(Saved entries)
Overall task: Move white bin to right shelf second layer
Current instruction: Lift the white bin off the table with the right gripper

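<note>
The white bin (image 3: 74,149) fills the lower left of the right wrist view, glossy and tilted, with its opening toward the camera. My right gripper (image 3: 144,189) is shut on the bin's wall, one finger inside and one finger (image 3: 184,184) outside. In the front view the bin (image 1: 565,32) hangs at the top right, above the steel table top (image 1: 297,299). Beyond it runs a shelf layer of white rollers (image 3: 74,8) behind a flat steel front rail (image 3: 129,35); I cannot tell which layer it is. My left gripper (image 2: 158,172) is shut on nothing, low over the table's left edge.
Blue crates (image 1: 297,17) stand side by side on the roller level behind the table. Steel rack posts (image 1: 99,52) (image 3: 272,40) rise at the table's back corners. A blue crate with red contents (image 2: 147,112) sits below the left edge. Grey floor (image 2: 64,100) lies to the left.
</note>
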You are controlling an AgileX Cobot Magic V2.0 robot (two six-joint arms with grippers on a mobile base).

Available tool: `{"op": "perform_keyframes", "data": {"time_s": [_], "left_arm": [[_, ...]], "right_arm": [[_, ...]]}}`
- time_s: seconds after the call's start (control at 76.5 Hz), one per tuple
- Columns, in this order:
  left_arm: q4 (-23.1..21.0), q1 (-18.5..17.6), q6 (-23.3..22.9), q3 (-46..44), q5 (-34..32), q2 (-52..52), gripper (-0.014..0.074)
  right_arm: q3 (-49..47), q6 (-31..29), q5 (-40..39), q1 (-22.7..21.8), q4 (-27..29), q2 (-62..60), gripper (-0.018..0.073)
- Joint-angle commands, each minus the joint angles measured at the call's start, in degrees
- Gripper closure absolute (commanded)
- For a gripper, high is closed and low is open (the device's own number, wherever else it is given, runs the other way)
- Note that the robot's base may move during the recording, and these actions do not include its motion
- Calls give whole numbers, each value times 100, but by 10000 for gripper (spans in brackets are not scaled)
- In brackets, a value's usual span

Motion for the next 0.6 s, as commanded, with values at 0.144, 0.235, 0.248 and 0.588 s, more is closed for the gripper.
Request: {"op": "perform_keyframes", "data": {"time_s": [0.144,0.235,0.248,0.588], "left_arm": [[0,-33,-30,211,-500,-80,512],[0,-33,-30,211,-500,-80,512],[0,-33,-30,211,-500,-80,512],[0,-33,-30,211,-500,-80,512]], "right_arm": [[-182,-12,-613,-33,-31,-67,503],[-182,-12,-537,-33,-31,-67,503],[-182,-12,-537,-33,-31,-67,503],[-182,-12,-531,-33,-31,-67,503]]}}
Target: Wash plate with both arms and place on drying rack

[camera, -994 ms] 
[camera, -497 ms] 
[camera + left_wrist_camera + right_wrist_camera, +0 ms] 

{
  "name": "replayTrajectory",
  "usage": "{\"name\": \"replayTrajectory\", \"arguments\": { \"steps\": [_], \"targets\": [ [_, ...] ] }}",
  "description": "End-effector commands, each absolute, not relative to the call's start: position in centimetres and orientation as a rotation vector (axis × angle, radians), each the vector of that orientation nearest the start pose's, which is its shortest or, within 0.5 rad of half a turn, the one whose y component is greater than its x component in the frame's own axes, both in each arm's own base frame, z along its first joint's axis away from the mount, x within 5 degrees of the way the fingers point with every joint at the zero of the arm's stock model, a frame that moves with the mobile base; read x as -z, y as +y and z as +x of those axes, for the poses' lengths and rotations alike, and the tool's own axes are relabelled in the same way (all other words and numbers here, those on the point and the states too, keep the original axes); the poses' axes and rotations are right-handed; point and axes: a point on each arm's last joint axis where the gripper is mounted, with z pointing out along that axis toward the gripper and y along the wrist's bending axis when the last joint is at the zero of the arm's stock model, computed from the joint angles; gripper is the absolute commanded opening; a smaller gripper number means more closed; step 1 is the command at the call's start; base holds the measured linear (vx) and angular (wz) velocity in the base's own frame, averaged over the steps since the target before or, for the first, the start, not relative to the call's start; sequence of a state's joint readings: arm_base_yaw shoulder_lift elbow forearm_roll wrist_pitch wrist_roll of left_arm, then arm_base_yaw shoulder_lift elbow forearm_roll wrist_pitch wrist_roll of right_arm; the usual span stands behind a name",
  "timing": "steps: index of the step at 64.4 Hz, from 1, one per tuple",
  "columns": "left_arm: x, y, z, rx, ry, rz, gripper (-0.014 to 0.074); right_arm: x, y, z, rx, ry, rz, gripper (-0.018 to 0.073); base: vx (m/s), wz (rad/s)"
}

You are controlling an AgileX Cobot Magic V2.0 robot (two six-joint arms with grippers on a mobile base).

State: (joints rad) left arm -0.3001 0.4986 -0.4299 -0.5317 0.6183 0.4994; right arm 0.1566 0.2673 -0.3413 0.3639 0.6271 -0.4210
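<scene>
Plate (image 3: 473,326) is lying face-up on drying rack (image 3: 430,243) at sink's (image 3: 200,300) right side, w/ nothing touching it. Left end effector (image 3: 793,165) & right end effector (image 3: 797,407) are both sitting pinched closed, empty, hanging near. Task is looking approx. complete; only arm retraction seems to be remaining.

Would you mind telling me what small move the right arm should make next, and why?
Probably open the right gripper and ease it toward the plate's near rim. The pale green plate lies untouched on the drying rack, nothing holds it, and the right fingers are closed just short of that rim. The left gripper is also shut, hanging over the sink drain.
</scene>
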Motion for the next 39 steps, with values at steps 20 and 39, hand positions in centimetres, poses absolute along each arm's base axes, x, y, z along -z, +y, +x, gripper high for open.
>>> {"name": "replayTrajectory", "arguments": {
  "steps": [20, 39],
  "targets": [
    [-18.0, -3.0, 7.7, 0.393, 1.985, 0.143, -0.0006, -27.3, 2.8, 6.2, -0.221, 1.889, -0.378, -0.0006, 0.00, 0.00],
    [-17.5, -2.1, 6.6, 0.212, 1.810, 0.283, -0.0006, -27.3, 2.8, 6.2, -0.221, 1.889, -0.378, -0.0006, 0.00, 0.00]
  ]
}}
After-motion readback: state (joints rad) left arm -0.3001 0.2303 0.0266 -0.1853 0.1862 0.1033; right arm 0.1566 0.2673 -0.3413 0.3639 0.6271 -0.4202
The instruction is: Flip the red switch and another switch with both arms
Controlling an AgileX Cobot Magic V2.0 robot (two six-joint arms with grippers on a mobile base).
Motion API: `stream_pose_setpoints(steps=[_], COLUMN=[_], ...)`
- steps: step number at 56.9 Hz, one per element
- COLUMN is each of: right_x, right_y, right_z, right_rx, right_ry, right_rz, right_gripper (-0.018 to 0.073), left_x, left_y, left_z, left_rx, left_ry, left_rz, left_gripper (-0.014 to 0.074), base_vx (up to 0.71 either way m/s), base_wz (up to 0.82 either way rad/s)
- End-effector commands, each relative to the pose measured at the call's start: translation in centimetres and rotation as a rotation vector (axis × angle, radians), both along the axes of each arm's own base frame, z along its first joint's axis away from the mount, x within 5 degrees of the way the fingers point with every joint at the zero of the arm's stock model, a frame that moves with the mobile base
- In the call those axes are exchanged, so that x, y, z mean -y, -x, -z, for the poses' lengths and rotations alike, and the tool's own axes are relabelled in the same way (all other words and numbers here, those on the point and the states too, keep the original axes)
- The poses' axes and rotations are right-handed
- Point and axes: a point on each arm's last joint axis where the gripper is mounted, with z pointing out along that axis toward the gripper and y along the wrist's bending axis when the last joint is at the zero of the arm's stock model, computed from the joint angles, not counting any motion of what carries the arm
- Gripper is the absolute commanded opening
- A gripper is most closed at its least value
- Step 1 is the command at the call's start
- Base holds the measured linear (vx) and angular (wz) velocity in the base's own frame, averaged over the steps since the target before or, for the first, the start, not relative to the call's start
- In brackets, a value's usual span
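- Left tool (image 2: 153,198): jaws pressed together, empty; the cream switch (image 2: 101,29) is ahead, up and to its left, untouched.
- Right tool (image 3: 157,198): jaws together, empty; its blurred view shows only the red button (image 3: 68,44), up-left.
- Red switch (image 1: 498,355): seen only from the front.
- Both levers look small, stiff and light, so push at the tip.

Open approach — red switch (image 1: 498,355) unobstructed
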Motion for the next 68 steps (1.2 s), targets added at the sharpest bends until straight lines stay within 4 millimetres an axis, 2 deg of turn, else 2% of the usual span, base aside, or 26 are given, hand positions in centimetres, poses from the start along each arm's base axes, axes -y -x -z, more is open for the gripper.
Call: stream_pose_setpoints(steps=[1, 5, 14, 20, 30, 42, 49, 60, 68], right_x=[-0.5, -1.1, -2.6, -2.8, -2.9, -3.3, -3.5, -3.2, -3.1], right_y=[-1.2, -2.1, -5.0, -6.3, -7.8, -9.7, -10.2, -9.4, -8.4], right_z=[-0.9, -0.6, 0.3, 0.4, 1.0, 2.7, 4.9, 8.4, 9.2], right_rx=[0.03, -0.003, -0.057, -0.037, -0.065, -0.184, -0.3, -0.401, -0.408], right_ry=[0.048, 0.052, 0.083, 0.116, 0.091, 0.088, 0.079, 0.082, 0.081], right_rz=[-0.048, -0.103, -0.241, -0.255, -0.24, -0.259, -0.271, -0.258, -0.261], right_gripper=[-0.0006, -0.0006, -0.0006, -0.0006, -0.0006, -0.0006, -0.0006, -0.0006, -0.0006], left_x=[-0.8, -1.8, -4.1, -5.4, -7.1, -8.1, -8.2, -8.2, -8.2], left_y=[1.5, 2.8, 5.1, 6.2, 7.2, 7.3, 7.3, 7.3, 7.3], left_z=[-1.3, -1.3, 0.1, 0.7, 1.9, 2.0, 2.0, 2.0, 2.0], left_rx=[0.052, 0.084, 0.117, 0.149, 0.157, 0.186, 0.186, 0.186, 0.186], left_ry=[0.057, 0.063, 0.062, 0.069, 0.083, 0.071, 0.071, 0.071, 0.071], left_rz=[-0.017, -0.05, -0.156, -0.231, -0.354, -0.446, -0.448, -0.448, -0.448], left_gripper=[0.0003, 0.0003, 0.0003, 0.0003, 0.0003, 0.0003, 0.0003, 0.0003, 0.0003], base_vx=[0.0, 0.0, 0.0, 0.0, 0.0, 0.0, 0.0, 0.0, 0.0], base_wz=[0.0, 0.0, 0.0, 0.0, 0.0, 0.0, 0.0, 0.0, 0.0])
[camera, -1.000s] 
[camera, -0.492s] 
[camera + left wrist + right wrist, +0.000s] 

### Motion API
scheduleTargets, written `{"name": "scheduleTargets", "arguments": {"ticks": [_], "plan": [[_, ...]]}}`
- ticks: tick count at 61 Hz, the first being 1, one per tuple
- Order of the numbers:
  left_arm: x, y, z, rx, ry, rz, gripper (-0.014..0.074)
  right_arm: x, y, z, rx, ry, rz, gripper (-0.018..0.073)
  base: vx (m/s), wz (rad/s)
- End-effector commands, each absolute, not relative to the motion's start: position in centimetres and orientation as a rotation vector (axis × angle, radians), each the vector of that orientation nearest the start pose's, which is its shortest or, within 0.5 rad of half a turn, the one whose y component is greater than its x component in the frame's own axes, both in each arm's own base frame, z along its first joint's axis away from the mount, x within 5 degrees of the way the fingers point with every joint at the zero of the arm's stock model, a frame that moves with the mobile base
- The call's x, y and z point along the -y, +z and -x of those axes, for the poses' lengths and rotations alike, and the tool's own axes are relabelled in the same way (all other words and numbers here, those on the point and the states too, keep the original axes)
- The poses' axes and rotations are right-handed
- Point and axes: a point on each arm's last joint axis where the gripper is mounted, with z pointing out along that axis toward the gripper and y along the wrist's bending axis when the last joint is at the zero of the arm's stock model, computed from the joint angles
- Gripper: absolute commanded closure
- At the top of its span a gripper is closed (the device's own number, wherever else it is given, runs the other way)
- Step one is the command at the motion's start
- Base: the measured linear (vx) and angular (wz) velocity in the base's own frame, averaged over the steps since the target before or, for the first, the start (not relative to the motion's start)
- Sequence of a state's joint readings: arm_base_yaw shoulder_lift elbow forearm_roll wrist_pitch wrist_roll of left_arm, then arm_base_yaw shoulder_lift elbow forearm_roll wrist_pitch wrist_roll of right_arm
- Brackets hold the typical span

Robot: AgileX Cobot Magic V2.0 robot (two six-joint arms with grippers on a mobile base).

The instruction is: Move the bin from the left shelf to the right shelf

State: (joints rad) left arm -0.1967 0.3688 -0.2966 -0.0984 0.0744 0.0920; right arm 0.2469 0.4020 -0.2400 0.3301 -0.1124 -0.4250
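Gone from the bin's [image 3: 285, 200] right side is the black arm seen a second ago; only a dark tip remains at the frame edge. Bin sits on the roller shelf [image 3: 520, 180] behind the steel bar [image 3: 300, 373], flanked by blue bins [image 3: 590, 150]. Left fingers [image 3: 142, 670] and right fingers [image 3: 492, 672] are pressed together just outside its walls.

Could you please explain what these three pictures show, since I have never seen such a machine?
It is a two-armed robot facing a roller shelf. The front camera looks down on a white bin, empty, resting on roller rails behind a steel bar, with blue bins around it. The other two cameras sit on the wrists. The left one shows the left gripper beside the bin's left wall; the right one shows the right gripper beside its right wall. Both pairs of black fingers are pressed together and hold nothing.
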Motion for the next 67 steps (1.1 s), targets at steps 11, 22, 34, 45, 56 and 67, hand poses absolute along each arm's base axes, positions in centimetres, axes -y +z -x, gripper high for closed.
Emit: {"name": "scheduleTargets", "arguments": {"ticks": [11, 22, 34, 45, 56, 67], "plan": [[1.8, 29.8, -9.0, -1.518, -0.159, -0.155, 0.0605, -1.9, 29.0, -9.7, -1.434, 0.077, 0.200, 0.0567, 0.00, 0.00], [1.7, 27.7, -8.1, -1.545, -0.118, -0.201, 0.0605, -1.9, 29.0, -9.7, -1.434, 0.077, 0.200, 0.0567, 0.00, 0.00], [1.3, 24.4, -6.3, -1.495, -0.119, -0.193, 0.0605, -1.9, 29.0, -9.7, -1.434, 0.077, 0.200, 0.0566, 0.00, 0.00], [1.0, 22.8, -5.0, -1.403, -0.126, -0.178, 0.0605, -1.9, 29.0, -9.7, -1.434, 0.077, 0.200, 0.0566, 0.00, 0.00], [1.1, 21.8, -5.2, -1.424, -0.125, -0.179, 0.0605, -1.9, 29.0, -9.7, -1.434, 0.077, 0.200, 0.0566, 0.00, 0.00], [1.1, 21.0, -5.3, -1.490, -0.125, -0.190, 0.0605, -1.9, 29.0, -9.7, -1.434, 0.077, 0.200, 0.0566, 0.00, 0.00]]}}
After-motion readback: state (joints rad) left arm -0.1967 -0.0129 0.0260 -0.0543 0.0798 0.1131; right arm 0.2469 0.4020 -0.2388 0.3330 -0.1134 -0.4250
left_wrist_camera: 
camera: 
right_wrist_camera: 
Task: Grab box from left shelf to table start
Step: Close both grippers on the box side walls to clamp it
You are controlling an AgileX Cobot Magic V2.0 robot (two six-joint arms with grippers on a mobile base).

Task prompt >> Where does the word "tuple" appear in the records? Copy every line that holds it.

Solved exercise >>
- time_s: seconds after the call's start (control at 76.5 Hz), one per tuple
  "timing": "steps: index of the step at 64.4 Hz, from 1, one per tuple",
- ticks: tick count at 61 Hz, the first being 1, one per tuple

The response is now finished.